In an effort to circumvent resistance to rapamycin - an mTOR inhibitor - we searched for novel rapamycin-downstream-targets that may be key players in the response of cancer cells to therapy. We found that rapamycin, at nM concentrations, increased phosphorylation of eukaryotic initiation factor (eIF) 2 alpha in rapamycin-sensitive and estrogen-dependent MCF-7 cells, but had only a minimal effect on eIF2 alpha phosphorylation in the rapamycin-insensitive triple-negative MDA-MB-231 cells. Addition of salubrinal - an inhibitor of eIF2 alpha dephosphorylation decreased expression of a surface marker associated with capacity for self renewal, increased senescence and induced clonogenic cell death, suggesting that excessive phosphorylation of eIF2 alpha is detrimental to the cells' survival. Treating cells with salubrinal enhanced radiation-induced increase in eIF2 alpha phosphorylation and clonogenic death and showed that irradiated cells are more sensitive to increased eIF2 alpha phosphorylation than non-irradiated ones. Similar to salubrinal - the phosphomimetic eIF2 alpha variant - S51D - increased sensitivity to radiation, and both abrogated radiation-induced increase in breast cancer type 1 susceptibility gene, thus implicating enhanced phosphorylation of eIF2 alpha in modulation of DNA repair. Indeed, salubrinal inhibited non-homologous end joining as well as homologous recombination repair of double strand breaks that were induced by I-SceI in green fluorescent protein reporter plasmids. In addition to its effect on radiation, salubrinal enhanced eIF2 alpha phosphorylation and clonogenic death in response to the histone deacetylase inhibitor - vorinostat.
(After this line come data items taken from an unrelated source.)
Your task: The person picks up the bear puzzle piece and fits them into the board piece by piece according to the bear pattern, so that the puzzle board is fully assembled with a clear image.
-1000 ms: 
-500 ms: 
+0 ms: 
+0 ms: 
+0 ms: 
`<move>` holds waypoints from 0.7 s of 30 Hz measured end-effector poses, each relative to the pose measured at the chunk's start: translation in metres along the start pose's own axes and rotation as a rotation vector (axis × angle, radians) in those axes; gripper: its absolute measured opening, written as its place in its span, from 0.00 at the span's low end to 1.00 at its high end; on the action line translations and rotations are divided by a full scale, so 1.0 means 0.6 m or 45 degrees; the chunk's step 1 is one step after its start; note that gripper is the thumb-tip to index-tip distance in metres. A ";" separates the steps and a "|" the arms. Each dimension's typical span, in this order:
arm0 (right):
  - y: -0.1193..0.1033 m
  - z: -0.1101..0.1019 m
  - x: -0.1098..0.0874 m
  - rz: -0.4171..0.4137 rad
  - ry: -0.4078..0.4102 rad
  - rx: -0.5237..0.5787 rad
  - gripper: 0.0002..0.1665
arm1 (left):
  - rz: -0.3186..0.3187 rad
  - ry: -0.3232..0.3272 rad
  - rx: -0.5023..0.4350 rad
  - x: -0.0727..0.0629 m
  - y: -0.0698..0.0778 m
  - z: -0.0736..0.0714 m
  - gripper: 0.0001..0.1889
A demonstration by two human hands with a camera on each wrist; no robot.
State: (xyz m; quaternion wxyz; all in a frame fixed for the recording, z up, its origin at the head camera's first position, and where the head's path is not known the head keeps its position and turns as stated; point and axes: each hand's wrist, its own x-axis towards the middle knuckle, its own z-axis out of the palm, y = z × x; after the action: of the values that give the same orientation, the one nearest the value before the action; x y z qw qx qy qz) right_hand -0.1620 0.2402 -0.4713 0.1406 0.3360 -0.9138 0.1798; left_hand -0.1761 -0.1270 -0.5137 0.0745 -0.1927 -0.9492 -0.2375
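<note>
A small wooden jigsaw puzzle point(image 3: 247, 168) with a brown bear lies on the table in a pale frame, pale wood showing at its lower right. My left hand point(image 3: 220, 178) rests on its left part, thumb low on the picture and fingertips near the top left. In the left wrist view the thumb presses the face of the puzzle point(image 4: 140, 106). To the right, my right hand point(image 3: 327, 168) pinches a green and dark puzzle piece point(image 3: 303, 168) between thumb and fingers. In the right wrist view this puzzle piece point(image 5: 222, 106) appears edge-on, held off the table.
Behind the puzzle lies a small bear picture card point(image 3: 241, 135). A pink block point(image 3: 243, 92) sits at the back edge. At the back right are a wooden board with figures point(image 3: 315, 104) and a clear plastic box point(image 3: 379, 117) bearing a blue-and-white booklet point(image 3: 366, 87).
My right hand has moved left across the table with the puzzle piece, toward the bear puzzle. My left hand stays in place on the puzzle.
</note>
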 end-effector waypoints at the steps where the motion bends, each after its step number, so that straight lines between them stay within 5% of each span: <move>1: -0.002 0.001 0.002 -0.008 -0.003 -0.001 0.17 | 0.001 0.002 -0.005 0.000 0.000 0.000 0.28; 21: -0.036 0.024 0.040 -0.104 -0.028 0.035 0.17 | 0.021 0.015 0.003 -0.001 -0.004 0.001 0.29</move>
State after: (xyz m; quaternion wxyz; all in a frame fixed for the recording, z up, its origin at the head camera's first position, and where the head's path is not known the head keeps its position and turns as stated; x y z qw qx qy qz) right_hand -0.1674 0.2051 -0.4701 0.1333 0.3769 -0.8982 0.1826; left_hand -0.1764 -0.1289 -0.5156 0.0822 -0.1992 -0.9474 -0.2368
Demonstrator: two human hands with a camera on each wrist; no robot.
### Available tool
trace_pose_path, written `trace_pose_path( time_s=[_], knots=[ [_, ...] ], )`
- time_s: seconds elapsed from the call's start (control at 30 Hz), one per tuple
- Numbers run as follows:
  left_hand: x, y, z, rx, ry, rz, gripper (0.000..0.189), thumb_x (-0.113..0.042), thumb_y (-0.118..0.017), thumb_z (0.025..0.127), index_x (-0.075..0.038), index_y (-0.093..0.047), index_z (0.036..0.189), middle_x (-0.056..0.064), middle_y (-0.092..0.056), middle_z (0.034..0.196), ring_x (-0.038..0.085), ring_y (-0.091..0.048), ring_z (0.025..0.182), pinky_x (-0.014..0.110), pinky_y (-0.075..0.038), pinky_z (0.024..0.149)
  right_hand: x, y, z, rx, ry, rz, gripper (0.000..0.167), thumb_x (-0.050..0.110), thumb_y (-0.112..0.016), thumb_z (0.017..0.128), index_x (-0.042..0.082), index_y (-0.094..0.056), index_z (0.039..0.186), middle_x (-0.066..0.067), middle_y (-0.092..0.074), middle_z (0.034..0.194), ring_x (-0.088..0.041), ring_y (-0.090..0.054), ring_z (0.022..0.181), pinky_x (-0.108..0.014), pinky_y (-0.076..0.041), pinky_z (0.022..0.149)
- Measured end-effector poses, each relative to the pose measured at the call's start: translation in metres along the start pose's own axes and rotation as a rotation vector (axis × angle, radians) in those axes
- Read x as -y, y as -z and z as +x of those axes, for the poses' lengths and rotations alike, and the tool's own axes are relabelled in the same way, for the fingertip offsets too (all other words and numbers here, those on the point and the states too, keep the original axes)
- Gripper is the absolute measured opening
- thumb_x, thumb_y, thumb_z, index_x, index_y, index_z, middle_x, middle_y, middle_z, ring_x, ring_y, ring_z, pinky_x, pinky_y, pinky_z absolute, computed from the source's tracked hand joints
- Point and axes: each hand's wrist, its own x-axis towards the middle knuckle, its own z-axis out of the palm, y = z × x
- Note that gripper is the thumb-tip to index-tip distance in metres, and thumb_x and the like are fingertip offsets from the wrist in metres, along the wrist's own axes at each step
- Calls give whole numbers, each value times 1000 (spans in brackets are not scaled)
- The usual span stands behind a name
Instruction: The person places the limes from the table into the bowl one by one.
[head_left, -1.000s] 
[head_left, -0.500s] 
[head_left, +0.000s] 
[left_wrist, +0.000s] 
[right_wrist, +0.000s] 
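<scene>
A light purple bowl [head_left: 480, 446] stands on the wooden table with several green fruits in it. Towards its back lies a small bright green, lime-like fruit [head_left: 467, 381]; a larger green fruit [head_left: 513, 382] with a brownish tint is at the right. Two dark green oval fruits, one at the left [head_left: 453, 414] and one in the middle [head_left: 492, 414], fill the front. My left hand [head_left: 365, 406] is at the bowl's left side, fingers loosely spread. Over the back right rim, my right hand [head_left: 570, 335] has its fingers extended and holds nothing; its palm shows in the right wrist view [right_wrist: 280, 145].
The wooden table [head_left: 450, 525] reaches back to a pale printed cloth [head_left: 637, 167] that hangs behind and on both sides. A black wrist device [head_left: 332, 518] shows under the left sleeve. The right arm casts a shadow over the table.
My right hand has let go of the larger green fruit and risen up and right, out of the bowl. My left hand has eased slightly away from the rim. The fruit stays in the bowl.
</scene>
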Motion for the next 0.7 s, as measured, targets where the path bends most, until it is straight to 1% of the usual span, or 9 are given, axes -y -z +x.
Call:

Finally, the catalytic competitive inhibitor of mTOR - Ku-0063794 - increased phosphorylation of eIF2 alpha demonstrating further the involvement of mTOR activity in modulating eIF2 alpha phosphorylation. These experiments suggest that excessive phosphorylation of eIF2 alpha decreases survival of cancer cells; making eIF2 alpha a worthy target for drug development, with the potential to enhance the cytotoxic effects of established anti-neoplastic therapies and circumvent resistance to rapalogues and possibly to other drugs that inhibit upstream components of the mTOR pathway.